11. We do know this: About 52.5 million years ago in what’s now Wyoming, early bat Onchonycteris finneyi was already capable of powered flight.
12. Bats are the only mammals with this trait; they also take to the skies differently than other flying animals. Unlike the more rigid wings of birds and insects, bat wings have multiple joints and move in and out as well as up, down, back and forth with every stroke.
13. One thing bats do have in common with birds: According to research released in June, the outer layer of their skin contains a compound that enhances pliability — handy when flight depends on your flexible wings. No other mammal has this adaptation.
14. You might think echolocation is another defining Chiroptera trait, but not all bats send out sound waves that bounce off prey and potential obstacles to create a picture of their environment.
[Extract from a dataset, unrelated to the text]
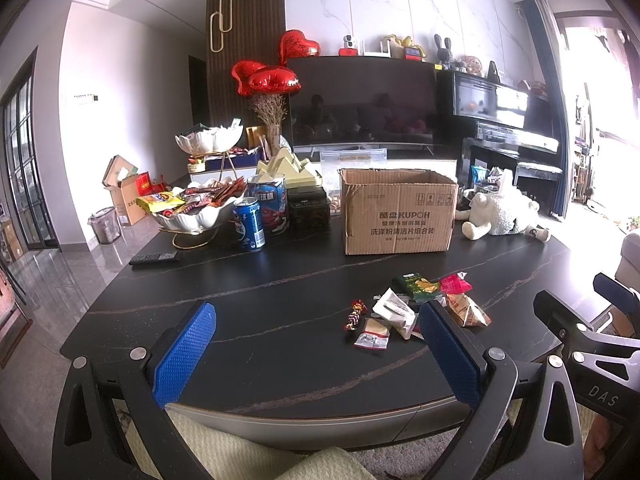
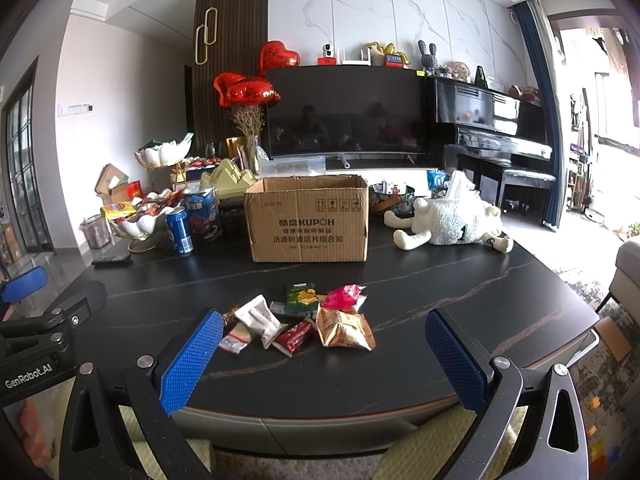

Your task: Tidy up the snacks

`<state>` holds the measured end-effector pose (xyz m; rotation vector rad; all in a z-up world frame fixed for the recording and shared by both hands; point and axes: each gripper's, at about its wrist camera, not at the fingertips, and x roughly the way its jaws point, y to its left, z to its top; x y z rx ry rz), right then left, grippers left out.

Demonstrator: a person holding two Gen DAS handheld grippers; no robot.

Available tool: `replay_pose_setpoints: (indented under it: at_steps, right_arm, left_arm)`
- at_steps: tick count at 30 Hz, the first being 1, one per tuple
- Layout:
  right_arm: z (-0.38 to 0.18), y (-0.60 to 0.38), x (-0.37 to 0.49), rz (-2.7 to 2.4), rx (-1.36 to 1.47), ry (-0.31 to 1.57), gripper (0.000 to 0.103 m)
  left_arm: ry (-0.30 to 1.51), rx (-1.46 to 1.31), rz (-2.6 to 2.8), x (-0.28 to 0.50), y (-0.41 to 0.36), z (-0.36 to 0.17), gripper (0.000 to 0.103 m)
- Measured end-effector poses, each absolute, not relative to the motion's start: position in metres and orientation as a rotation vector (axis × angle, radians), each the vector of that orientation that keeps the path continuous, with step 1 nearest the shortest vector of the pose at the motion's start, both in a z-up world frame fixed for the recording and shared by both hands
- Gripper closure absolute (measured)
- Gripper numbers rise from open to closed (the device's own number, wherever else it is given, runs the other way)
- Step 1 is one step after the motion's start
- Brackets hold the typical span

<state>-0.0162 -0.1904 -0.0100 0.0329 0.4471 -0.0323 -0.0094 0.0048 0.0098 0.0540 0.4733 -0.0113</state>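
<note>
Both my left gripper (image 1: 316, 354) and right gripper (image 2: 324, 354) stood wide open and empty above the near edge of the dark table (image 2: 460, 292). The loose snack packets (image 2: 304, 318) lay heaped before the open cardboard box (image 2: 308, 222). I judged them light, crinkly and slippery, best pinched at a flat sealed edge, such as that of the orange packet (image 2: 346, 330).

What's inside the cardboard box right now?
Nothing can be confirmed. The cardboard box stands open-topped, but both wrist views look at its front wall from low down, so the front wall covers the interior.
</note>
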Motion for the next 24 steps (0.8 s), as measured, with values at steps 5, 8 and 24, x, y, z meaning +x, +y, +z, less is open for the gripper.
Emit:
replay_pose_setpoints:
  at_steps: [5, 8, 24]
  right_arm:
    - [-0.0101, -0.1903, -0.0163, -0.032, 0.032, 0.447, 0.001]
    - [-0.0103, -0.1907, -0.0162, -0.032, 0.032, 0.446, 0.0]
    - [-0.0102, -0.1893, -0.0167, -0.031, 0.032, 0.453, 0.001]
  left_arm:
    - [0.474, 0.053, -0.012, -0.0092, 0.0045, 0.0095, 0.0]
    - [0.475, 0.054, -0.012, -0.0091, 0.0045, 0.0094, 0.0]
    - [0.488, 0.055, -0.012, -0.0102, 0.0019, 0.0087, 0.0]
15. Fruit bats, for example, generally rely on their eyesight to find food. For decades, it was assumed they didn’t echolocate, and most don’t. But a 2014 study found three fruit bat species sometimes use a rudimentary method of echolocation: They make a clicking noise with their wings to navigate in darkness.
16. If not for the Vikings, we might call a bat a “rearmouse.” It derives from the Anglo-Saxon term for the animal, hreáðe-mús. As Norsemen moved into what’s now the United Kingdom, beginning in the ninth century, bakke, of Scandinavian origin, gradually replaced the word and evolved into bat.
17. “Rearmouse” persists colloquially today in areas of Great Britain that never fell under Scandinavian influence, including pockets of Wales and England’s southwest.
18. Bats jam. Seriously. A 2014 Science study found that when competing for food, Mexican free-tailed bats emit an ultrasonic signal that effectively blocks the sound waves another bat sends out to home in on an insect. The interference causes the rival to miss its target.
19. Something else that’s off-target: the myth that bats get tangled in long hair. Some scholars trace the notion to an early Christian edict that women must cover their heads because their hair attracted demons. Already associated with devilish things, bats were assumed also to have a thing for hair.
One more fiction that makes us batty is the whole vampire thing. Only three of the more than 1,200 bat species are sanguivorous. Any bat you meet is far more likely to eat a mosquito or pollinate fruit than go for your jugular.